Turner’s verses appear inverted according to the present foliation of the sketchbook. They are very hard to make out and the following reading is tentative and incomplete:
To him who found with proud skill
The blush of ...antiquity. Nature’s hues
To him who knew Richmond air heights
Trace to the grey mist, its blight cruel
Or the bridge and
The mind of art draw or
To thee some promise gives of
....rain on thy spring o Thames
in summer by light which ... descending gives
breadth and sublimity to thy pastoral scenery
through
to thee with gratitude alone would urge some praising
should hope though the seasons continuing dissimilar
in gratitude demands some thought of him who
descending like the coeval cloud may shed
its chilling influence and disdain to my mind
but its worth withheld
Turner seems to be evoking the poet James Thomson, author of
The Seasons (1726–30) and associated with the scenery of Richmond.

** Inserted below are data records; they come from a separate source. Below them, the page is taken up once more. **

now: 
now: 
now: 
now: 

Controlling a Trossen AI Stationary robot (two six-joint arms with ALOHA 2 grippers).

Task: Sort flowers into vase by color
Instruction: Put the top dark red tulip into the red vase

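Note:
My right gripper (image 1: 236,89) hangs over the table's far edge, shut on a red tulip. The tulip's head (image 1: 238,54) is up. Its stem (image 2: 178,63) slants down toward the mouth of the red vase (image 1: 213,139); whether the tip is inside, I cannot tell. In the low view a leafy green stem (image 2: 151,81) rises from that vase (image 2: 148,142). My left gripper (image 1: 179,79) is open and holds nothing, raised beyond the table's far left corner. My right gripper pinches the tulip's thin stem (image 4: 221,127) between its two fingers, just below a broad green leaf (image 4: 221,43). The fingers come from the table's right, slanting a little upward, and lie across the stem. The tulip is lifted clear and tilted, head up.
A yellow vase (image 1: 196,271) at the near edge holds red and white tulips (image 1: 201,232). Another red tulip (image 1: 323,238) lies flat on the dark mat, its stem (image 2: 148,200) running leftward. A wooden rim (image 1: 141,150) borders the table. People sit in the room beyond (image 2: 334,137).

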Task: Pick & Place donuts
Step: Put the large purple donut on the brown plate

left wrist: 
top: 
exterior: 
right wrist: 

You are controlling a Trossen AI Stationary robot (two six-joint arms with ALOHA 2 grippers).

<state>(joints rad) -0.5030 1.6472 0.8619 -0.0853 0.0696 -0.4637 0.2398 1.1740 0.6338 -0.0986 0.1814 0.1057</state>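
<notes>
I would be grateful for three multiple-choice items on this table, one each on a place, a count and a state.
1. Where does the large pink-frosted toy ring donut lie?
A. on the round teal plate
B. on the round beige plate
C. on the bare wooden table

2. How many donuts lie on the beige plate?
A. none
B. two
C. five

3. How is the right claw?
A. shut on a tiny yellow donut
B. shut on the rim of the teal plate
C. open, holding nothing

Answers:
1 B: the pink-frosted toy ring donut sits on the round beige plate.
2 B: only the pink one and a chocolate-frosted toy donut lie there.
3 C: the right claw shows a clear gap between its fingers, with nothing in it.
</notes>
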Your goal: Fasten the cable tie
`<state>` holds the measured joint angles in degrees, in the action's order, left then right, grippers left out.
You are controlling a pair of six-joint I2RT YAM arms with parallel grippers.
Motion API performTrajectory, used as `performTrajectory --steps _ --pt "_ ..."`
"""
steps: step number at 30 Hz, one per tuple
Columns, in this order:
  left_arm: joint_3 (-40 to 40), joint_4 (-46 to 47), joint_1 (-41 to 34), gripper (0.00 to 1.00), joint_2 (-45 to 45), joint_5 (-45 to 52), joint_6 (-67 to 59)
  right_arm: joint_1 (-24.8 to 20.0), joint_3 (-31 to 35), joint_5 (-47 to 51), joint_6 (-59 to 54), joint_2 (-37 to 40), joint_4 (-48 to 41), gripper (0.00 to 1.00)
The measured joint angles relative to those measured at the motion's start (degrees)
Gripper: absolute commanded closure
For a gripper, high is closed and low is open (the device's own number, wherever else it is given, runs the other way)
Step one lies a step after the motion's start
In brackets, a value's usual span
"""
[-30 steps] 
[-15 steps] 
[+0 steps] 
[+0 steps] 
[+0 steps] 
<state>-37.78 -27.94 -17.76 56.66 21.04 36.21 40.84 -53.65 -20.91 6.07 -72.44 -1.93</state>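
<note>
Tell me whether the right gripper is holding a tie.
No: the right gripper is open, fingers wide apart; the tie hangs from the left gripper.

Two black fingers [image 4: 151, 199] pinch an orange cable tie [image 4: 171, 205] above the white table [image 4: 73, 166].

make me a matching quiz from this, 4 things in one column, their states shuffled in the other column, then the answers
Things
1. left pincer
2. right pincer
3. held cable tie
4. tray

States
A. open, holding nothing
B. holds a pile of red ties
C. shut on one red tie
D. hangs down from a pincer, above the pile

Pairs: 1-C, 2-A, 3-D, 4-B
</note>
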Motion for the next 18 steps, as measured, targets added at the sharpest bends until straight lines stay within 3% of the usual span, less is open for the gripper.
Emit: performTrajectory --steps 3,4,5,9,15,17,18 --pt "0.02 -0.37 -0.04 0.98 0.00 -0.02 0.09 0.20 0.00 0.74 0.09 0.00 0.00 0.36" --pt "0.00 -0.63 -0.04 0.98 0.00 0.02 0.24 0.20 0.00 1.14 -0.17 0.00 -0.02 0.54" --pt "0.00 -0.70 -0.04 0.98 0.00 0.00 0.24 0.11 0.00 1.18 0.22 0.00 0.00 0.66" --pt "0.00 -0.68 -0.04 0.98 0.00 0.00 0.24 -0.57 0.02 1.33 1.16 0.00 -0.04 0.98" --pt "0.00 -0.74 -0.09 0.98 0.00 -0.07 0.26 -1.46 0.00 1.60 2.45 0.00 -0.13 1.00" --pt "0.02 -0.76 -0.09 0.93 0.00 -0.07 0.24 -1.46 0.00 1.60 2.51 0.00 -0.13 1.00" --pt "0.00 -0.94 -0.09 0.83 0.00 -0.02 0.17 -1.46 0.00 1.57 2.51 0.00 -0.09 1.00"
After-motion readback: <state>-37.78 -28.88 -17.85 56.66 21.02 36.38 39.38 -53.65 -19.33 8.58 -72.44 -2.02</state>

There is a further line, ‘By him was Richmond valued from its brow’, on the facing folio 82 verso (
D10557; Turner Bequest CXL 74a). Turner must be thinking of writing his own epigraph for his picture
England: Richmond Hill, on the Prince Regent’s Birthday (Tate
N00502)
1 exhibited at the Academy in 1819. However, in the event he exhibited it with lines from Thomson’s
Summer describing scenery visible from the top of Richmond Hill.